▸ How to complete this task:
From the line with "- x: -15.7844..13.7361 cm" to the line with "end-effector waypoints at", retype every line exactly, including those two, and leave out the rest of the data below.

Records from a data collection

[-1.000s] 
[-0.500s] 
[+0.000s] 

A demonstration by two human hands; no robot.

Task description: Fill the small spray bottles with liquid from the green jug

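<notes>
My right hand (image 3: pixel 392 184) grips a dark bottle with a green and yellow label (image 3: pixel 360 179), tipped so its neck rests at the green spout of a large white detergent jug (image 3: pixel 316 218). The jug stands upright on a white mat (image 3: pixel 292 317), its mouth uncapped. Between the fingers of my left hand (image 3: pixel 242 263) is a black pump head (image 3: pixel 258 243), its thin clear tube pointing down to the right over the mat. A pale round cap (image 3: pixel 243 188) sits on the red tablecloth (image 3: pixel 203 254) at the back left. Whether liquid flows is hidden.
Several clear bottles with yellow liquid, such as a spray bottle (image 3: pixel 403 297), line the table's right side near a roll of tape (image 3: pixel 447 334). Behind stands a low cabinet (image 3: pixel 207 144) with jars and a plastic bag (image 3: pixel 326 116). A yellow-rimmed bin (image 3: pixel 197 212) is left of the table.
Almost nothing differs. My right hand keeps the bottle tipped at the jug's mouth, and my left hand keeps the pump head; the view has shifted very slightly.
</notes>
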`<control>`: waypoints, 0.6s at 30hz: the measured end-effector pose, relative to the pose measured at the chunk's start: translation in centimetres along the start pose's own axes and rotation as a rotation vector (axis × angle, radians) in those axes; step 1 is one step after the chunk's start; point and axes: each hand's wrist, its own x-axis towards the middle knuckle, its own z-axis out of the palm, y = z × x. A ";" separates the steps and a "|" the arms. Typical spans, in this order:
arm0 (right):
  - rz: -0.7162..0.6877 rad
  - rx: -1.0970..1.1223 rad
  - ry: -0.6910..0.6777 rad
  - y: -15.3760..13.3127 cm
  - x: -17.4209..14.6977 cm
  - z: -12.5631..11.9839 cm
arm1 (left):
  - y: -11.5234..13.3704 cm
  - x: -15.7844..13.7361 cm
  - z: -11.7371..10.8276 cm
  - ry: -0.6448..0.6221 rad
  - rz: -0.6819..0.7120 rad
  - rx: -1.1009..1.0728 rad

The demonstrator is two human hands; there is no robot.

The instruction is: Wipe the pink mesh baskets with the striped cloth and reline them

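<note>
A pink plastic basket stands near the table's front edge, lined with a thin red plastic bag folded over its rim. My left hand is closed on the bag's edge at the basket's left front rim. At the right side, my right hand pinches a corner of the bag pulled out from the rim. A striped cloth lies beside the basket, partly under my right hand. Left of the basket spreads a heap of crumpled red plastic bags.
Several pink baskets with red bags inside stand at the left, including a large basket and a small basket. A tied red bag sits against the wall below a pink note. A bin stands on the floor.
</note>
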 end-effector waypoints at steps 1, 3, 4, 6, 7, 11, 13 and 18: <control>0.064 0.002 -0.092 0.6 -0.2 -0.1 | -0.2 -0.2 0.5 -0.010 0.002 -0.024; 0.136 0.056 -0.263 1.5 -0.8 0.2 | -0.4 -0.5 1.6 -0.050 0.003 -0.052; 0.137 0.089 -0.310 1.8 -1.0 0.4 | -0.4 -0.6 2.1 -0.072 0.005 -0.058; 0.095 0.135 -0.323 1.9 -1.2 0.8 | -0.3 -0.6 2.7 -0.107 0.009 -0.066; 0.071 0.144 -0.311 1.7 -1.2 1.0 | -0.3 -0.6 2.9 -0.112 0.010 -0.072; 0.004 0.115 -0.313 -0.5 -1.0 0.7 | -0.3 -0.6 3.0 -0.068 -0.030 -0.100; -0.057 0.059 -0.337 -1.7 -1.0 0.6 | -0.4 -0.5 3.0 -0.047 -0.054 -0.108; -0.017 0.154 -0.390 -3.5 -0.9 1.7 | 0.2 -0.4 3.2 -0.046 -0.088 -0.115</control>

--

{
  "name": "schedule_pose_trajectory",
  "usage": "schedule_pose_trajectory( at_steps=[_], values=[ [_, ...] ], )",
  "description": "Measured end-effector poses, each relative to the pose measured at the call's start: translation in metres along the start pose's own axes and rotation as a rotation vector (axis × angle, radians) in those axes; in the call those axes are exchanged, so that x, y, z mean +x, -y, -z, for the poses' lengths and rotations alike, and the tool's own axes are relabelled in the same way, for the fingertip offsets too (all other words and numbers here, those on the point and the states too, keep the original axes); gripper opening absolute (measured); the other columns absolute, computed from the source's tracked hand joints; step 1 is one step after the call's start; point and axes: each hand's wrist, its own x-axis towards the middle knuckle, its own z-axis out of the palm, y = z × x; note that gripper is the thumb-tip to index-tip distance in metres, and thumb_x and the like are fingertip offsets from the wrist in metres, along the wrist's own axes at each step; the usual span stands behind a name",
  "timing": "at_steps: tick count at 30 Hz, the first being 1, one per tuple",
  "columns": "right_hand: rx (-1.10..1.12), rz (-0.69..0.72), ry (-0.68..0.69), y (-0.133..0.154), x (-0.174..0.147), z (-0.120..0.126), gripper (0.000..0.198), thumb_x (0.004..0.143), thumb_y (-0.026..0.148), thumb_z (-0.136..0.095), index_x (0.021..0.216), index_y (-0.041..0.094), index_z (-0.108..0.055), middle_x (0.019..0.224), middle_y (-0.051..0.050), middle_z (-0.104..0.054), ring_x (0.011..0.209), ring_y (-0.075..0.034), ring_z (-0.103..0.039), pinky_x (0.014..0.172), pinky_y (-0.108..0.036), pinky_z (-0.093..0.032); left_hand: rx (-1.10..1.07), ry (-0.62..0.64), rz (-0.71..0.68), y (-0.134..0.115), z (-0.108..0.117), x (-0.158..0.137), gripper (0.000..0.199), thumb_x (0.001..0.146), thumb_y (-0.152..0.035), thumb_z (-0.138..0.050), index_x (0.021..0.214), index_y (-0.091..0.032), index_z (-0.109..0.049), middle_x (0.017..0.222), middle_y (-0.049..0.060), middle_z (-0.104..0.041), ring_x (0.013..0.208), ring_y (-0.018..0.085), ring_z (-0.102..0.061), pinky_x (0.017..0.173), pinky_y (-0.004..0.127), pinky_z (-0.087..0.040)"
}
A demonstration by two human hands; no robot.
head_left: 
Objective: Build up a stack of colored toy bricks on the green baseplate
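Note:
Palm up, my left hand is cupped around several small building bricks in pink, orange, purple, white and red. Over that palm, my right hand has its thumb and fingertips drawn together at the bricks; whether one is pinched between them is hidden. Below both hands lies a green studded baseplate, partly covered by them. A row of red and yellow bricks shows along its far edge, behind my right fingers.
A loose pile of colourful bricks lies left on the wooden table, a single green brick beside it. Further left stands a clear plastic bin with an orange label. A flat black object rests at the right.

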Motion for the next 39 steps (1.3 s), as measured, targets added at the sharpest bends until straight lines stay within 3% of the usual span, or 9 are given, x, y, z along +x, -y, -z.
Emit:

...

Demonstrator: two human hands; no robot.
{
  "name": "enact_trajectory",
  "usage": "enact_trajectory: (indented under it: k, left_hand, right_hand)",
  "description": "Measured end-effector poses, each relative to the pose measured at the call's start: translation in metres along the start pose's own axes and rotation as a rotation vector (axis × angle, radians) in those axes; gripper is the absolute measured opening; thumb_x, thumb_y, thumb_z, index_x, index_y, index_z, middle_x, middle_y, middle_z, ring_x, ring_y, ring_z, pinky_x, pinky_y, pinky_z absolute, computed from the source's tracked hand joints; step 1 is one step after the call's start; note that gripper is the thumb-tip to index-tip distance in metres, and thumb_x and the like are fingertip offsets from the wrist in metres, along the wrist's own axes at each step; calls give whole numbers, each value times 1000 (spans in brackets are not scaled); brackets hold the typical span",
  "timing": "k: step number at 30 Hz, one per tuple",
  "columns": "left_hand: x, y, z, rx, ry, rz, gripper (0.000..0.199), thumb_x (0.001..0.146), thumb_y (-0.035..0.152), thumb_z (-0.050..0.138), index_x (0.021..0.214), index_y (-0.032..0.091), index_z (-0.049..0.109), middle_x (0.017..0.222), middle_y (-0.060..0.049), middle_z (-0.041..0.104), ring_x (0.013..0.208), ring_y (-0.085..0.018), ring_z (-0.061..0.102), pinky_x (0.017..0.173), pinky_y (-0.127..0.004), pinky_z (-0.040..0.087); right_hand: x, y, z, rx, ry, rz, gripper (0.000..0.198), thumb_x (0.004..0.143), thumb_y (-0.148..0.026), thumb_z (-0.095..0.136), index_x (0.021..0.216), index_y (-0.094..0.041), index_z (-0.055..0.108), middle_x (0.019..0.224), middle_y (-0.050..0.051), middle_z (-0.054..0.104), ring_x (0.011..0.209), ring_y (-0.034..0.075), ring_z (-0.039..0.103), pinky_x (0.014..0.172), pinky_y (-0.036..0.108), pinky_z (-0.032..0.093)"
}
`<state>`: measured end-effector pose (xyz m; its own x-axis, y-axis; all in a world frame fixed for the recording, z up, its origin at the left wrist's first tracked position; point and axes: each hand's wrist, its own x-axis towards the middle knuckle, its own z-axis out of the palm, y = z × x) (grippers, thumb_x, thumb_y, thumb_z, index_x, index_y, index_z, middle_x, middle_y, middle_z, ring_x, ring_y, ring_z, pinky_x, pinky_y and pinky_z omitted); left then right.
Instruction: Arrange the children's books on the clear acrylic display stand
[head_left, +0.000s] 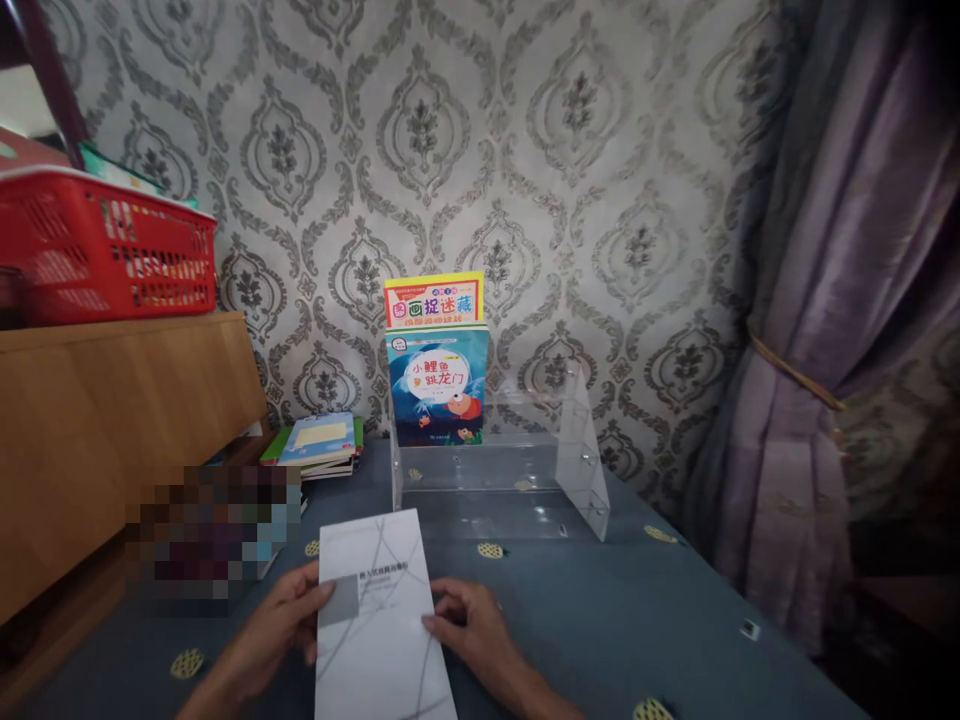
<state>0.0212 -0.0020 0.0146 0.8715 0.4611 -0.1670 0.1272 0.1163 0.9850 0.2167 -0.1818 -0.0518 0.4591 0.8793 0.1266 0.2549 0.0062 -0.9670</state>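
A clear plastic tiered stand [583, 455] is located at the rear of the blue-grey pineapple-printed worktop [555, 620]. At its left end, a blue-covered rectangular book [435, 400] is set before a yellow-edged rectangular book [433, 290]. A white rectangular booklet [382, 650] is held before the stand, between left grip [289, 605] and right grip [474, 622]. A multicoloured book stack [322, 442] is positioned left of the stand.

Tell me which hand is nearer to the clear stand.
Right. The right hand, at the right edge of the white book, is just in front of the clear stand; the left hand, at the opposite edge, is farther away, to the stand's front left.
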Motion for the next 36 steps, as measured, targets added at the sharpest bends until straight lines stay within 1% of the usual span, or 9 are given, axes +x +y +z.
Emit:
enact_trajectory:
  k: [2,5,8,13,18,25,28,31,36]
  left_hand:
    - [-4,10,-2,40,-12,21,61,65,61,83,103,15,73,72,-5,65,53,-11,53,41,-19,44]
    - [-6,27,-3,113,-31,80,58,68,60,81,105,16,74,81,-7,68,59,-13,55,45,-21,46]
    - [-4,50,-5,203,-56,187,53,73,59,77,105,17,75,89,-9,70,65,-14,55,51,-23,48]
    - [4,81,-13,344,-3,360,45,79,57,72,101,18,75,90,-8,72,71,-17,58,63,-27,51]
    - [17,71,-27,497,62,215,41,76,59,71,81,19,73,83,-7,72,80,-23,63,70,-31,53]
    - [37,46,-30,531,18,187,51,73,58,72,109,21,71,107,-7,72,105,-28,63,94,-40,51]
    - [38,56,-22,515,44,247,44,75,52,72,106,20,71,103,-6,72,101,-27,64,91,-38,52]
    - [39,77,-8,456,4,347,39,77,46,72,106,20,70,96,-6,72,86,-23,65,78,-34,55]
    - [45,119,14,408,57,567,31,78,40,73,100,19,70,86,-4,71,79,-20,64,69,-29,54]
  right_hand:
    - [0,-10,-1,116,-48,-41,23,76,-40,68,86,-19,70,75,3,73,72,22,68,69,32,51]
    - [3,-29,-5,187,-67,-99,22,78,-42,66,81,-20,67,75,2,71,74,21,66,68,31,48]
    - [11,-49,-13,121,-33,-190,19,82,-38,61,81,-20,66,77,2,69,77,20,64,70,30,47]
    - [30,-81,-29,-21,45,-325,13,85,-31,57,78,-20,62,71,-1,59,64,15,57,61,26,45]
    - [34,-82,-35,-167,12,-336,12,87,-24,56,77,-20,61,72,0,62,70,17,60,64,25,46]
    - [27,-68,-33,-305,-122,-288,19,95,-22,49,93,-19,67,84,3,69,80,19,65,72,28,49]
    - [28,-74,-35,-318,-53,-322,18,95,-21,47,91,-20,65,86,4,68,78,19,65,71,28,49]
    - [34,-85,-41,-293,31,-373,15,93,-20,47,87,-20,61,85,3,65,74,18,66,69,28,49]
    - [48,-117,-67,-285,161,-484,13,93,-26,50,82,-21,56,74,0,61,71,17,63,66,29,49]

▸ Answer box:
  - x: -15.7844..13.7361 cm
  - z: -11.7371..10.8276 cm
  - ry: -0.6448..0.6221 rad
  - rz: -0.6819..0.7120 rad
  - rx: -1.1009..1.0728 rad

The demonstrator is two human hands; there is no robot.

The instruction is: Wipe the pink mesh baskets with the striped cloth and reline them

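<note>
A pink plastic basket stands near the table's front edge, lined with a thin red plastic bag folded over its rim. My left hand is closed on the bag's edge at the basket's left front rim. At the right side, my right hand pinches a corner of the bag pulled out from the rim. A striped cloth lies beside the basket, partly under my right hand. Left of the basket spreads a heap of crumpled red plastic bags.
Several pink baskets with red bags inside stand at the left, including a large basket and a small basket. A tied red bag sits against the wall below a pink note. A bin stands on the floor.
</note>
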 end-effector waypoints at steps 1, 3, 4, 6, 7, 11, 13 and 18: <control>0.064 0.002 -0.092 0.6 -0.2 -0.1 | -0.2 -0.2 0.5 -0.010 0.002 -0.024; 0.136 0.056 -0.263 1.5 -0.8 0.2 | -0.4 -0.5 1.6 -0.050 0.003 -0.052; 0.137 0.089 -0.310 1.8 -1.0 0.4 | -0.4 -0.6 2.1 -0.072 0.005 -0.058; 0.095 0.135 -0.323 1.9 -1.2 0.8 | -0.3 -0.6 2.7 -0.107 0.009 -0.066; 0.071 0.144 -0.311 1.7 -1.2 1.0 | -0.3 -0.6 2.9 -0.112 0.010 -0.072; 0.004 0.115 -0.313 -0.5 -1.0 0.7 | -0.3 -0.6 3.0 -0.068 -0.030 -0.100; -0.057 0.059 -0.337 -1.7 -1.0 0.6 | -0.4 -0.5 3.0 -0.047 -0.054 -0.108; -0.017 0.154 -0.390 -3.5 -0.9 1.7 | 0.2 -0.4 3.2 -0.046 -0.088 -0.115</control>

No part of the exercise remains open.